### Problem requirements
Take the line with "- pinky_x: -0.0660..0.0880" and every line after it, through the end of the listing, and give them again exactly, pictures excluded.

Raw data section start

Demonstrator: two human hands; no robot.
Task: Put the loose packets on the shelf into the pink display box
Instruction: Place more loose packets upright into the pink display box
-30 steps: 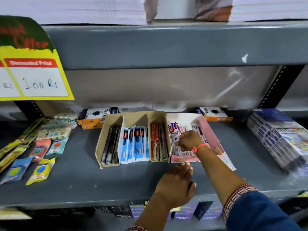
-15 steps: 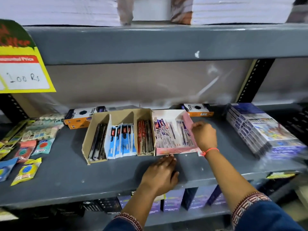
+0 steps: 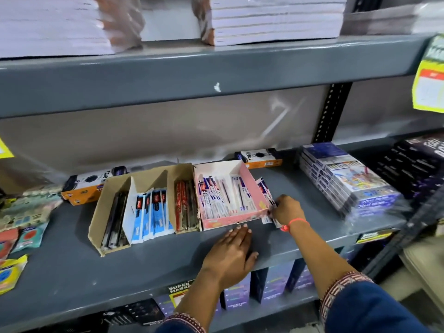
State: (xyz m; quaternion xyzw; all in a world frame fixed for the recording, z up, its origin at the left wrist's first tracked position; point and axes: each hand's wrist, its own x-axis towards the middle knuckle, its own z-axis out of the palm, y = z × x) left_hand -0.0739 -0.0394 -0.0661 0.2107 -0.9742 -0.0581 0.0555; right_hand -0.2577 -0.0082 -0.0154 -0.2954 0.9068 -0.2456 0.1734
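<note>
The pink display box [image 3: 230, 218] sits on the grey shelf [image 3: 72, 265], already part full. It could slide away if bumped. The left hand [image 3: 228, 257] lies flat and spread open in front of it, holding nothing. The right hand [image 3: 287, 210] pinches the loose packets [image 3: 264, 188] lying just beside the box's right wall.

The loose white-and-blue packets [image 3: 264, 191] beside the pink cardboard display box [image 3: 253, 188] are partly hidden behind its right wall and under the right hand [image 3: 287, 210], so their number cannot be told. Print on the packets inside the box is too small to read. The yellow price card [image 3: 428, 78] is cut by the right edge and blurred. The colourful pouches [image 3: 14, 272] run off the left edge.
</note>
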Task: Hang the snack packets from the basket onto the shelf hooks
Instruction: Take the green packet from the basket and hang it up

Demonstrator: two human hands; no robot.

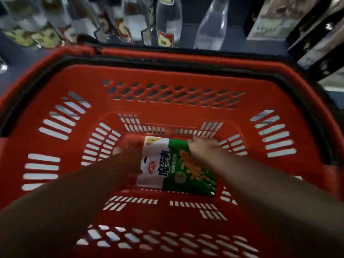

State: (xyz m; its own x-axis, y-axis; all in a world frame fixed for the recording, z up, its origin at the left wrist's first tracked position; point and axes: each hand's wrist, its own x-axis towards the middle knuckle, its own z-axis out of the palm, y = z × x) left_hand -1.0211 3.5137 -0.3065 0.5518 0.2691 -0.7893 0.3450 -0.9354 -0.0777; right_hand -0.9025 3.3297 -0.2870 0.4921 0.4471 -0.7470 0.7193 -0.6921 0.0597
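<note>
A white and green snack packet [176, 164] lies flat on the bottom of the red basket [167, 75], in the middle of the frame. It is the only packet I can see in there.

The right hand [202, 147] rests on the top right corner of the packet. It looks like it is getting hold of the packet to lift it out, but the picture is blurry, so I cannot tell if the fingers are curled round the edge or just lie on it.

The left hand [130, 155] is at the left edge of the packet and is very dark. It seems to help hold the packet, but I cannot tell if it grips it.

Both arms reach down from the bottom of the frame.

Along the top of the frame, past the basket, stand clear bottles [168, 21]. At the upper right are dark boxes [275, 17]. Their labels are too blurry to read. No shelf hooks show here.
</note>
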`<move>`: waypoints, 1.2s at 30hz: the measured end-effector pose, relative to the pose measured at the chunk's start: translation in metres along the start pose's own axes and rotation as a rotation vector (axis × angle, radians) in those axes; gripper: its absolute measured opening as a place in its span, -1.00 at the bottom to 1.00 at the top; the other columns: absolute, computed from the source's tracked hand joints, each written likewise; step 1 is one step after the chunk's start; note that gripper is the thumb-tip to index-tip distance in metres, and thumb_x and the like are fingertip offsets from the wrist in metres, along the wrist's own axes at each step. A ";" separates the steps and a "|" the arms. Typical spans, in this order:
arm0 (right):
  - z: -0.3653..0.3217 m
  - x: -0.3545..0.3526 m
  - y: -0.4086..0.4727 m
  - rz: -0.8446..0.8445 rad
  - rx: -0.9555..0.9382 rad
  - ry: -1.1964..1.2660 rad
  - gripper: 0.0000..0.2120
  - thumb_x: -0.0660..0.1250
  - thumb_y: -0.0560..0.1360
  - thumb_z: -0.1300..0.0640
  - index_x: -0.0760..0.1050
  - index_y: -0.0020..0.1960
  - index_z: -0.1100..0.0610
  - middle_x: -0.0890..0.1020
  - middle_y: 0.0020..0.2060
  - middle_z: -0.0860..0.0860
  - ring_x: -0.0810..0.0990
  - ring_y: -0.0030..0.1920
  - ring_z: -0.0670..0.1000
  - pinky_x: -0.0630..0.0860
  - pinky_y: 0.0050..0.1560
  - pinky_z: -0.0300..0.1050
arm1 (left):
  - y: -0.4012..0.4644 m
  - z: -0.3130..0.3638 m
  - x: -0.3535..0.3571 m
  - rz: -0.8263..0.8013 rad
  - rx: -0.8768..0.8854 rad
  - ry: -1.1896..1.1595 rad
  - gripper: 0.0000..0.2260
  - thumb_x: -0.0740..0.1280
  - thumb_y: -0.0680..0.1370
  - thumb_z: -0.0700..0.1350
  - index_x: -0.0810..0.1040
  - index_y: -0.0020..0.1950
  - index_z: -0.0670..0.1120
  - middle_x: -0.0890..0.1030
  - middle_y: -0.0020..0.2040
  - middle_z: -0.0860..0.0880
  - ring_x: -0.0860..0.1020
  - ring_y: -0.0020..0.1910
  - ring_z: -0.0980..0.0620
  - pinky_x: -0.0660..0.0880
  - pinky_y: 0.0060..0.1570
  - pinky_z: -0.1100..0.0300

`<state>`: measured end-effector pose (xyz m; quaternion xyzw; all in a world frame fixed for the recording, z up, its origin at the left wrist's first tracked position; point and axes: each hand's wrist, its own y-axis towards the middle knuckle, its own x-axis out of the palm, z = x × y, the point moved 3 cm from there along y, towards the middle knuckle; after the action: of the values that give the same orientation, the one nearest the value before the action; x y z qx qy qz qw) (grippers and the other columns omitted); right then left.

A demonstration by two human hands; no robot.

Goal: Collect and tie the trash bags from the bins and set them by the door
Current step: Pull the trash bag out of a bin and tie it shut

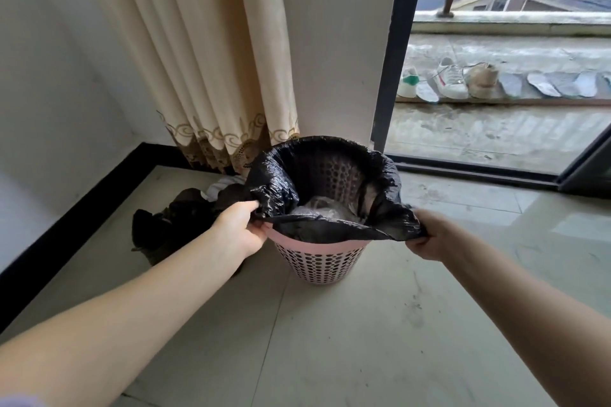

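Two bare forearms are reaching in from the bottom corners toward the trash bag (334,228). The left hand (243,230) is pinching the bag's left edge, the right hand (429,235) is gripping its right edge, each grip closed on plastic. The near edge is already off the rim; the far edge is still folded over the pink bin (322,261), which stands on the tiled floor (380,324) just before the balcony door (393,43). Freeing the back rim before lifting straight up would likely avoid tearing or tipping.
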<state>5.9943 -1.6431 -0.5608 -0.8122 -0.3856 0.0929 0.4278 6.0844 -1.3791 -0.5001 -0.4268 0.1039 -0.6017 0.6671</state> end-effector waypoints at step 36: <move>-0.022 0.059 -0.091 -0.174 -0.807 -1.404 -0.83 0.19 0.49 0.25 0.55 -0.05 0.23 0.62 -0.19 0.10 0.57 -0.14 0.08 0.47 -0.13 -0.12 | -0.017 -0.042 0.059 -0.527 0.222 0.756 -0.58 0.33 0.51 0.10 0.41 0.30 -0.04 0.57 0.21 0.00 0.53 0.19 0.05 0.49 0.15 0.17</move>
<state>5.9956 -1.5846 -0.4676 -0.6234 -0.6293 0.4008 -0.2338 6.0596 -1.4488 -0.4919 -0.1160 0.1627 -0.8711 0.4486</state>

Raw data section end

### Answer box
  - pinky_x: -0.0660..0.0880
  - pinky_y: 0.0060..0.1570
  - pinky_z: -0.1100..0.0300

`<state>`: measured end-effector pose (xyz m; quaternion xyzw; all in a world frame fixed for the recording, z up, its origin at the left wrist's first tracked position; point and axes: each hand's wrist, its own y-axis towards the middle knuckle, its own x-axis out of the palm, z = x × y, the point moved 3 cm from there along y, towards the middle knuckle; after the action: of the values that give the same orientation, the one nearest the value before the action; x y z qx qy qz qw) (grippers and the other columns omitted); right then left.

A demonstration by two human hands; no robot.

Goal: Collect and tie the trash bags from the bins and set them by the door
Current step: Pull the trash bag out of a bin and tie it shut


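Two bare forearms are reaching in from the bottom corners toward the trash bag (334,228). The left hand (243,230) is pinching the bag's left edge, the right hand (429,235) is gripping its right edge, each grip closed on plastic. The near edge is already off the rim; the far edge is still folded over the pink bin (322,261), which stands on the tiled floor (380,324) just before the balcony door (393,43). Freeing the back rim before lifting straight up would likely avoid tearing or tipping.
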<state>5.9943 -1.6431 -0.5608 -0.8122 -0.3856 0.0929 0.4278 6.0844 -1.3791 -0.5001 -0.4268 0.1039 -0.6017 0.6671</state> end-effector waypoints at step 36: <move>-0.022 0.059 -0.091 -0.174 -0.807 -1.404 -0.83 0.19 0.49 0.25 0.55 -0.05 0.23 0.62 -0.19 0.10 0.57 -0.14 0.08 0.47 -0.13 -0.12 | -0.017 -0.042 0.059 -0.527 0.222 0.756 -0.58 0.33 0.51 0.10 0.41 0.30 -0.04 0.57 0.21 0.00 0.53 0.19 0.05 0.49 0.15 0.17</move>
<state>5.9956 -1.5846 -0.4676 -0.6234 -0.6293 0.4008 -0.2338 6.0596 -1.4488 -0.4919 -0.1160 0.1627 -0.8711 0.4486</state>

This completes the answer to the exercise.